### Problem
Instruction for the data below: set down exactly the lines from the line with "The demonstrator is" to the line with "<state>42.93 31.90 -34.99", inclusive, and no others.

= = = = =

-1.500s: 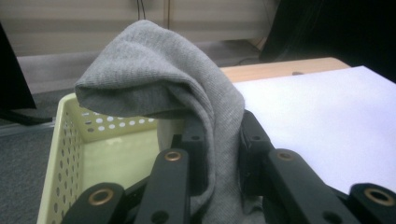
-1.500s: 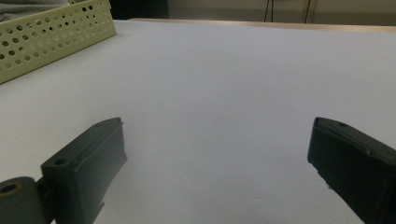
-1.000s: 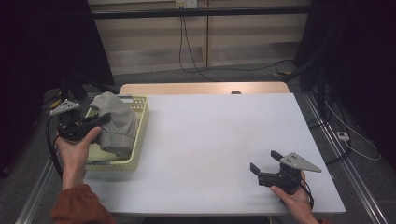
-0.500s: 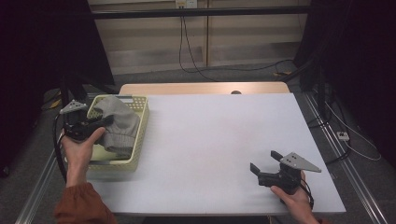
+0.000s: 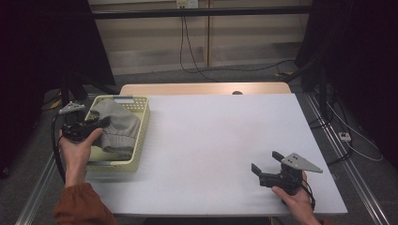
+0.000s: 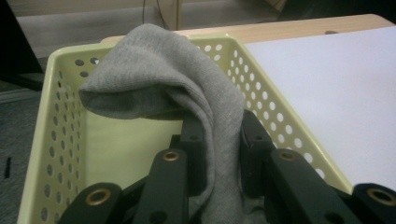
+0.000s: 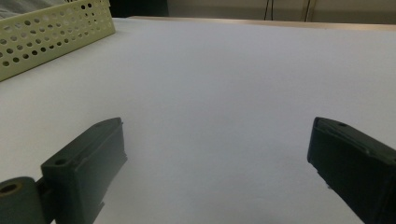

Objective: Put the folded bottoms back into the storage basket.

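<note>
A pale yellow perforated basket [image 5: 141, 135] stands at the table's left edge with a grey knitted cloth [image 5: 120, 125] piled in it. My left gripper [image 5: 101, 123] reaches into the basket from the left, shut on a fold of the cloth. In the left gripper view, the grey cloth [image 6: 168, 79] runs down between the jaws of the left gripper [image 6: 220, 136] and drapes over the basket's [image 6: 56, 140] inside. Near the table's front right, my right gripper [image 5: 266, 161] rests open with nothing in it. The right gripper view shows bare white table between the spread jaws of the right gripper [image 7: 217, 126].
The white table top [image 5: 220, 136] stretches between the basket and the right gripper. A wooden strip [image 5: 202, 89] runs along the far edge. A corner of the basket [image 7: 56, 32] lies at the upper left of the right gripper view. Cables [image 5: 197, 56] lie on the floor behind.
The left hand has shifted only slightly over the basket, still gripping the cloth. The right gripper has not moved.
</note>
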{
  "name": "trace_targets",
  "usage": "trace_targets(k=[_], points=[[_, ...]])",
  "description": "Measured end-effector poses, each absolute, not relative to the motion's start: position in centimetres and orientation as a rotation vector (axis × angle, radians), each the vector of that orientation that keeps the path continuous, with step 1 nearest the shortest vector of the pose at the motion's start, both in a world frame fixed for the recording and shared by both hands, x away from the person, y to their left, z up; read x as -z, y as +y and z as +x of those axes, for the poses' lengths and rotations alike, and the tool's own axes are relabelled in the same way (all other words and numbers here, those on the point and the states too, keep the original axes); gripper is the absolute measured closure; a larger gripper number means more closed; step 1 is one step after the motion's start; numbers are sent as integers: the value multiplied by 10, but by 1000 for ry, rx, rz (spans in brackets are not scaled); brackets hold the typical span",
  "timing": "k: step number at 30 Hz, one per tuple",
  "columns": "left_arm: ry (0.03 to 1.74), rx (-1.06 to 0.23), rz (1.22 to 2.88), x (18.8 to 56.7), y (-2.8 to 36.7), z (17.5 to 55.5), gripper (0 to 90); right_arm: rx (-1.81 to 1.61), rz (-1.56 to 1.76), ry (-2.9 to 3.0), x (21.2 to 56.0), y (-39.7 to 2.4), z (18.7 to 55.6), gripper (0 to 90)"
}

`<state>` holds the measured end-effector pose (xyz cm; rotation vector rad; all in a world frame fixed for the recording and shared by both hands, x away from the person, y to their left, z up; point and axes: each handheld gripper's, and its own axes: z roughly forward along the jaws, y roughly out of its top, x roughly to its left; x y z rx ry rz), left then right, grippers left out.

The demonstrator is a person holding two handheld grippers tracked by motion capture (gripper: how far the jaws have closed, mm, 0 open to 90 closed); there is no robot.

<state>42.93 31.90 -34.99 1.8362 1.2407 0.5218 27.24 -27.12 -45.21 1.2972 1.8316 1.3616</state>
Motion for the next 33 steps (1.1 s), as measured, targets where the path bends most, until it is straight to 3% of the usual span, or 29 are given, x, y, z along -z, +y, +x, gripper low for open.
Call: trace_targets(k=[33], points=[[1368, -564, 1854, 364, 319, 448, 751, -1362, 1286, 1839, 451, -271, 271, 40]])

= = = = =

### Written reply
The demonstrator is a person holding two handheld grippers tracked by motion capture (gripper: how far the jaws have closed, mm, 0 open to 90 closed); there is no robot.

<state>42.93 31.90 -34.99 1.8362 1.2407 0.5218 27.24 -27.12 -45.21 1.2972 1.8316 1.3616</state>

The submitted response is complete.